Mt. Everest is a very dangerous mountain to climb, and many climbers reportedly die in an area dubbed “the death zone” which is 8,000 meters above sea level. Common causes of death are listed as low oxygen, falling, freezing, and being crushed by falling rocks. Another reported factor contributing to dangerous conditions on Everest is an overpopulation of climbers.

Green Boots

On the north side of Mt. Everest, right off the trail up the mountain, is the body of an Indian climber (thought to be Tsewang Paljor) who froze to death in 1996. The corpse is used by some as a way-point, and is nicknamed “Green Boots” due to his green colored ski boots. When asked about corpses being used as landmarks, Arnette offered the following response, “There is a dead climber on the north side who is referenced by his green boots, and it’s very disrespectful. But he is called a landmark, and he is right there next to the trail.”

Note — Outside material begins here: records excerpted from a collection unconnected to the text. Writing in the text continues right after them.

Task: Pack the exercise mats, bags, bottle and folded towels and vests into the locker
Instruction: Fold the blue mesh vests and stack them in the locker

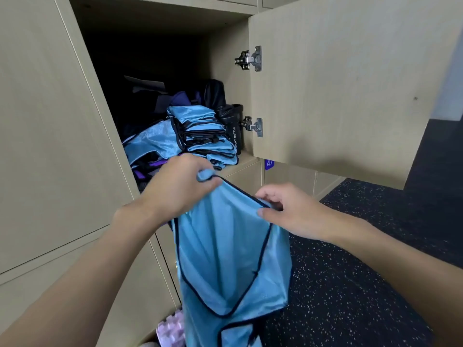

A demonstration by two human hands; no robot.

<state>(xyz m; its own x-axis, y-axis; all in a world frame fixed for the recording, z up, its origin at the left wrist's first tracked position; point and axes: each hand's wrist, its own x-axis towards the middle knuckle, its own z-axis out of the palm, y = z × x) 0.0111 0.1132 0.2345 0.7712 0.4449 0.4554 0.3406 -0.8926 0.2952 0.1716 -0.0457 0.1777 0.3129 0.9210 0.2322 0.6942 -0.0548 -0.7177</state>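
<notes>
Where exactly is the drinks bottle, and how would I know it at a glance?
Look into the open locker and follow its floor to the right wall, just by the lower door hinge. There the bottle stands upright beside the stack of folded blue vests. It alone is black with white lettering down its side.

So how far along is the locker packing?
Looks mostly done. In the locker: a stack of folded vests, the bottle beside it and dark bags behind.

In hand: the left hand and right hand grip one blue vest, which hangs unfolded outside.

Left: fold and shelve it. A loose vest inside looks unfolded, and a lilac ridged item lies low by the lockers.
</notes>
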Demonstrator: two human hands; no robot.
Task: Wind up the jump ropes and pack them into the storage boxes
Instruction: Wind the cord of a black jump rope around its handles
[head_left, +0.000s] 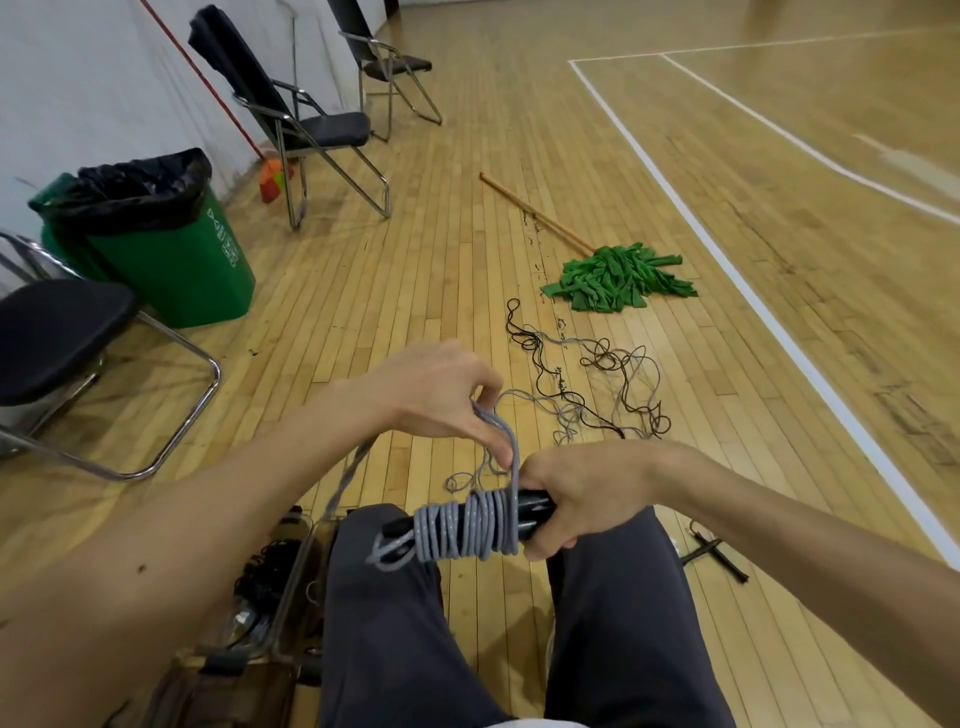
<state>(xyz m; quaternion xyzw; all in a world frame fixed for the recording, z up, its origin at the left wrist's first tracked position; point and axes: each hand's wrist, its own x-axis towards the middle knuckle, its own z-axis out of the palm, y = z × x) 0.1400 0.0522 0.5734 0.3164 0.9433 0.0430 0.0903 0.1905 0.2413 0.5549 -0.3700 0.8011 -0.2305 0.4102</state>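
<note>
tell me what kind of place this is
Probably an indoor sports hall or gym: a wooden strip floor painted with white court lines, folding chairs by the wall, and a jump rope partly wound round its handles.

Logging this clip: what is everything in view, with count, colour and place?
jump rope: one, grey, wound round black handles above the lap
loose ropes: tangle, grey and dark, floor ahead
storage box: one, clear, floor beside left leg
mop: one, green head, wooden stick, floor ahead
bin: one, green, black liner, by wall
folding chairs: three, black, left side
orange object: one, behind middle chair, unclear
dark object: one, floor right, unclear
legs: two, dark grey trousers
left hand: pinches rope loop
right hand: grips handles
</note>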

Body of Tsewangg Paljor on Mt. Everest

The body of Tsewanh Paljor on Mt. Everest. Photo credit: Maxwelljo40 on Wikimedia Commons.

Arnette cites danger and high retrieval costs as reasons that corpses are left abandoned on the mountain.

Bottom Line

There are estimated to be roughly 200 human bodies that have been left on Mount Everest. These corpses belong to climbers that have died, and are apparently abandoned due to high cost and danger of retrieval. One such body, disrespectfully referred to as “Green Boots”, has been on the mountain since 1996 and is sometimes used as a landmark by other climbers. The body is thought to belong to an Indian climber named Tsewang Paljor.